Two alloplasmic wheat lines having the same common wheat nucleus but the cytoplasms of Aegilops crassa and Ae. columnaris together with the corresponding normal line (control) were used in the two-dimensional gel electrophoresis of soluble and thylakoid membrane proteins of the chloroplast. Three chloroplast polypeptides: the Rubisco large subunit, the beta subunit of ATP synthase, and an unidentified 31 kDa protein, differed in the common wheat and two Aegilops cytoplasms. Three chloroplast genes, atpB, atpE and trnM, that respectively encode the beta and epsilon subunits of ATP synthase and tRNA(met), were sequenced. The atpB gene differed by two synonymous base substitutions, whereas the other two genes were identical in the two Aegilops cytoplasms.
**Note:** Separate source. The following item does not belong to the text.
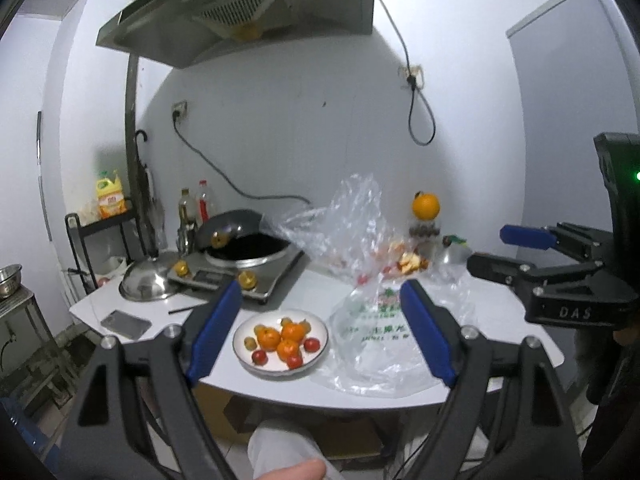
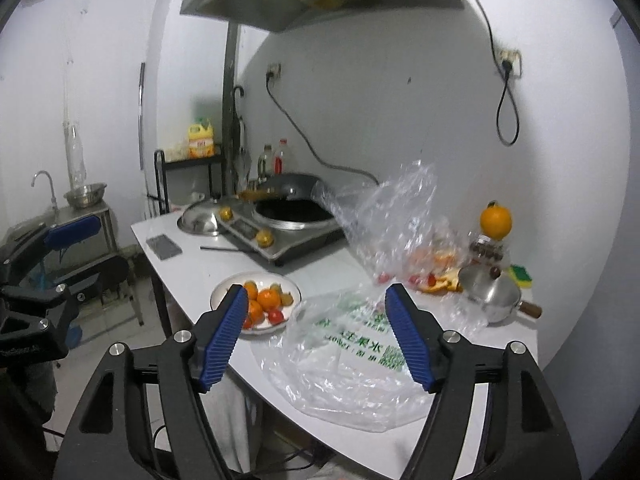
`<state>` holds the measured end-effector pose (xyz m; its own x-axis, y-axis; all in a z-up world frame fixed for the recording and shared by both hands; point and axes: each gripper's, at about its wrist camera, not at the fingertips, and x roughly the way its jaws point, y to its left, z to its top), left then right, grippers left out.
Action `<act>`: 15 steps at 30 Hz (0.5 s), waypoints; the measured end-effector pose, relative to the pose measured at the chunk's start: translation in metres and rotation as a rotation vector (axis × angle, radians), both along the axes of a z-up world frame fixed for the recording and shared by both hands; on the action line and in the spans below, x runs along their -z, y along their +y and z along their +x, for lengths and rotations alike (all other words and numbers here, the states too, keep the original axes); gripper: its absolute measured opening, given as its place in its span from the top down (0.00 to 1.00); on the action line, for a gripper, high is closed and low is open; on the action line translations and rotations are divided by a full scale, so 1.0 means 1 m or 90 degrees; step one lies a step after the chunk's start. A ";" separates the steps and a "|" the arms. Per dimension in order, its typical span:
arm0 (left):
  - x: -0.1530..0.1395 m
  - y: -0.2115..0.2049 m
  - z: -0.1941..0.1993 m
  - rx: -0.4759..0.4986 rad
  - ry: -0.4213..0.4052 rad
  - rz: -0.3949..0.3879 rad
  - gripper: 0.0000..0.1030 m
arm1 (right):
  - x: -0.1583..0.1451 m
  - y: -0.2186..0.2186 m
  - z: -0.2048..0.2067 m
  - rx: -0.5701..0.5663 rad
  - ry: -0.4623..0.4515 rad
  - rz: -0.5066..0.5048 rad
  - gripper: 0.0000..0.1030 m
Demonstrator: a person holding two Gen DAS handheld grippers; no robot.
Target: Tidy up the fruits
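Note:
A white plate (image 1: 244, 354) (image 2: 218, 296) near the table's front edge holds tangerines (image 1: 280, 338) (image 2: 269, 299), small red tomatoes (image 1: 312, 345) (image 2: 275, 316) and yellowish fruits. My left gripper (image 1: 320, 336) is open and empty, held back from the table before the plate. My right gripper (image 2: 316, 336) is open and empty, above a flat printed plastic bag (image 2: 352, 364) (image 1: 372, 344). The right gripper (image 1: 560, 256) also shows at the right of the left wrist view. A crumpled clear bag (image 1: 344, 220) (image 2: 392, 216) holds red tomatoes (image 2: 420, 279) and orange peel. An orange (image 1: 426, 206) (image 2: 496, 222) sits on a jar.
An induction cooker with a black wok (image 1: 248, 254) (image 2: 292, 212), a steel lid (image 1: 146, 280), a phone (image 1: 126, 324) (image 2: 164, 246), bottles (image 1: 204, 204) and a small steel pot (image 2: 492, 292) share the white table (image 1: 304, 292). A sink stand (image 2: 84, 208) is at the left.

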<state>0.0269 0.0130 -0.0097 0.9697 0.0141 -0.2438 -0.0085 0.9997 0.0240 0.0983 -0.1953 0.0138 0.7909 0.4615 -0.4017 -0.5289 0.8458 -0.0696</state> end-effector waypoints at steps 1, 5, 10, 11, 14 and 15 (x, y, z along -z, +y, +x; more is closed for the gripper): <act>-0.006 0.000 -0.002 -0.003 -0.004 -0.001 0.19 | -0.004 -0.001 -0.004 0.000 -0.009 0.001 0.28; -0.024 0.002 -0.012 -0.006 -0.041 0.001 0.19 | -0.021 -0.004 -0.018 0.006 -0.038 0.010 0.27; -0.041 0.003 -0.018 -0.008 -0.069 0.008 0.18 | -0.041 -0.006 -0.028 0.017 -0.070 0.017 0.27; -0.044 0.003 -0.019 -0.009 -0.073 0.007 0.13 | -0.044 -0.006 -0.030 0.018 -0.076 0.019 0.27; -0.052 0.003 -0.022 -0.010 -0.084 0.007 0.11 | -0.054 -0.008 -0.035 0.022 -0.090 0.026 0.27; -0.054 0.003 -0.023 -0.011 -0.087 0.009 0.11 | -0.057 -0.009 -0.036 0.023 -0.094 0.028 0.27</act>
<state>0.0038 0.0159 0.0446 0.9936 0.0331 -0.1084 -0.0294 0.9990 0.0350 0.0626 -0.2038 0.0704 0.8566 0.4459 -0.2598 -0.4843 0.8684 -0.1065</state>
From the predicted amino acid sequences, the beta subunits of the ATP synthase in the Aegilops cytoplasms were assumed to have three amino acid substitutions: Ala by Val, Asp- by Ala, and Gln by Lys+, in contrast to the cytoplasm of common wheat. This accounts for the difference in pI values found for the common wheat and Aegilops cytoplasms. The two base substitutions for the atpE genes of common wheat and the Aegilops cytoplasms were synonymous. The differences detected in the genes encoding the two subunits of ATP synthase do not appear to be ascribable to the differences in phenotypic effects for the common wheat and Aegilops cytoplasms. The base substitution rate of the atpB-atpE-trnM gene cluster was similar to that of the rbcL gene. From the rate for the atpB gene alone, evolutionary divergence of the wheat-Aegilops complex is assumed to have begun ca. 3.0 x 10(6) years ago, as compared to ca. 8.0 x 10(6) years ago for the divergence of the wheat-Aegilops complex and barley.